Work required: Transcribe the data that follows, exactly and in full.

Stored items from a collection:

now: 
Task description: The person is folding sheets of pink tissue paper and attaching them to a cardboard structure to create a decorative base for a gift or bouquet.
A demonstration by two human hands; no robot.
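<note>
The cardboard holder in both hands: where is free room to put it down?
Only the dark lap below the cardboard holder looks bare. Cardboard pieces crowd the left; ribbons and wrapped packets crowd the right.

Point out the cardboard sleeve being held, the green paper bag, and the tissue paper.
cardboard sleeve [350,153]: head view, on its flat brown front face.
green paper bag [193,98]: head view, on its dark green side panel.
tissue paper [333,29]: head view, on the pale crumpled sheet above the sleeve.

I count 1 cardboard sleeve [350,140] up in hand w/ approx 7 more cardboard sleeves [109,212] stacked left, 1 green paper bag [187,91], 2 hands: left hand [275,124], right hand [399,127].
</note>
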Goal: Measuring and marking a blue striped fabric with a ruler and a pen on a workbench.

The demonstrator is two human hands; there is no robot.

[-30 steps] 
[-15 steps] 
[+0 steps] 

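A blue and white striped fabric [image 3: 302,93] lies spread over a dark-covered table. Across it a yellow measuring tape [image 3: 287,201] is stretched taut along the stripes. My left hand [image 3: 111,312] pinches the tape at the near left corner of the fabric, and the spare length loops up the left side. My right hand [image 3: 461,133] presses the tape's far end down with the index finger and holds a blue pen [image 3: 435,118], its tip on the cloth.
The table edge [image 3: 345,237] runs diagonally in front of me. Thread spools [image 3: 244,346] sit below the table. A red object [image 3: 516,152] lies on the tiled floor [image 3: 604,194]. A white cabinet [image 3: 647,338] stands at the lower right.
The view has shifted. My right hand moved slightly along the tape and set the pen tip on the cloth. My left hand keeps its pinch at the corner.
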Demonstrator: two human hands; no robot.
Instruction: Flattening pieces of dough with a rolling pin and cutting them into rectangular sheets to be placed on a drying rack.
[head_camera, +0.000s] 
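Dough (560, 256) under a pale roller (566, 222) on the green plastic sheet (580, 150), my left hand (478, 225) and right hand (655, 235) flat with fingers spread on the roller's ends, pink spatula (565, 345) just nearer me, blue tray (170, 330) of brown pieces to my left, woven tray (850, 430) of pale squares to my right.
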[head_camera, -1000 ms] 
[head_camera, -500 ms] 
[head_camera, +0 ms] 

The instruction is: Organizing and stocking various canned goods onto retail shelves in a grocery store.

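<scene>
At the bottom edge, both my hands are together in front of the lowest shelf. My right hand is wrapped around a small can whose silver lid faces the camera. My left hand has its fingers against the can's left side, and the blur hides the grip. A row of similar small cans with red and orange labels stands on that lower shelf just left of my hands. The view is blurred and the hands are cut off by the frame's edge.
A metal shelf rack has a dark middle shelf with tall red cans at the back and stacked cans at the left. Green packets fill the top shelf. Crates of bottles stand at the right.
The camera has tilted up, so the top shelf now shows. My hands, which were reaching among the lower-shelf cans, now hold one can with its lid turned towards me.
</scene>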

The completed task:
now: 
Task description: The person is folding sheets of pink tissue paper and attaching them to a cardboard structure to create a decorative base for a gift or bouquet.
A demonstration by two human hands; no robot.
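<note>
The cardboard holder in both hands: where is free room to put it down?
Only the dark lap below the cardboard holder looks bare. Cardboard pieces crowd the left; ribbons and wrapped packets crowd the right.

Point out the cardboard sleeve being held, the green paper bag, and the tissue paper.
cardboard sleeve [350,153]: head view, on its flat brown front face.
green paper bag [193,98]: head view, on its dark green side panel.
tissue paper [333,29]: head view, on the pale crumpled sheet above the sleeve.

I count 1 cardboard sleeve [350,140] up in hand w/ approx 7 more cardboard sleeves [109,212] stacked left, 1 green paper bag [187,91], 2 hands: left hand [275,124], right hand [399,127].
</note>
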Goal: Measuring and marking a blue striped fabric with a ruler and a pen on a workbench.

The demonstrator is two human hands; there is no robot.

[-30 steps] 
[-15 steps] 
[+0 steps] 

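A blue and white striped fabric [image 3: 302,93] lies spread over a dark-covered table. Across it a yellow measuring tape [image 3: 287,201] is stretched taut along the stripes. My left hand [image 3: 111,312] pinches the tape at the near left corner of the fabric, and the spare length loops up the left side. My right hand [image 3: 461,133] presses the tape's far end down with the index finger and holds a blue pen [image 3: 435,118], its tip on the cloth.
The table edge [image 3: 345,237] runs diagonally in front of me. Thread spools [image 3: 244,346] sit below the table. A red object [image 3: 516,152] lies on the tiled floor [image 3: 604,194]. A white cabinet [image 3: 647,338] stands at the lower right.
The view has shifted. My right hand moved slightly along the tape and set the pen tip on the cloth. My left hand keeps its pinch at the corner.
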Demonstrator: two human hands; no robot.
Instruction: Flattening pieces of dough with a rolling pin and cutting them into rectangular sheets to be placed on a drying rack.
[head_camera, +0.000s] 
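Dough (560, 256) under a pale roller (566, 222) on the green plastic sheet (580, 150), my left hand (478, 225) and right hand (655, 235) flat with fingers spread on the roller's ends, pink spatula (565, 345) just nearer me, blue tray (170, 330) of brown pieces to my left, woven tray (850, 430) of pale squares to my right.
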[head_camera, -1000 ms] 
[head_camera, -500 ms] 
[head_camera, +0 ms] 

The instruction is: Organizing and stocking various canned goods onto retail shelves in a grocery store.

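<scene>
At the bottom edge, both my hands are together in front of the lowest shelf. My right hand is wrapped around a small can whose silver lid faces the camera. My left hand has its fingers against the can's left side, and the blur hides the grip. A row of similar small cans with red and orange labels stands on that lower shelf just left of my hands. The view is blurred and the hands are cut off by the frame's edge.
A metal shelf rack has a dark middle shelf with tall red cans at the back and stacked cans at the left. Green packets fill the top shelf. Crates of bottles stand at the right.
The camera has tilted up, so the top shelf now shows. My hands, which were reaching among the lower-shelf cans, now hold one can with its lid turned towards me.
</scene>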

No more is needed for this exercise.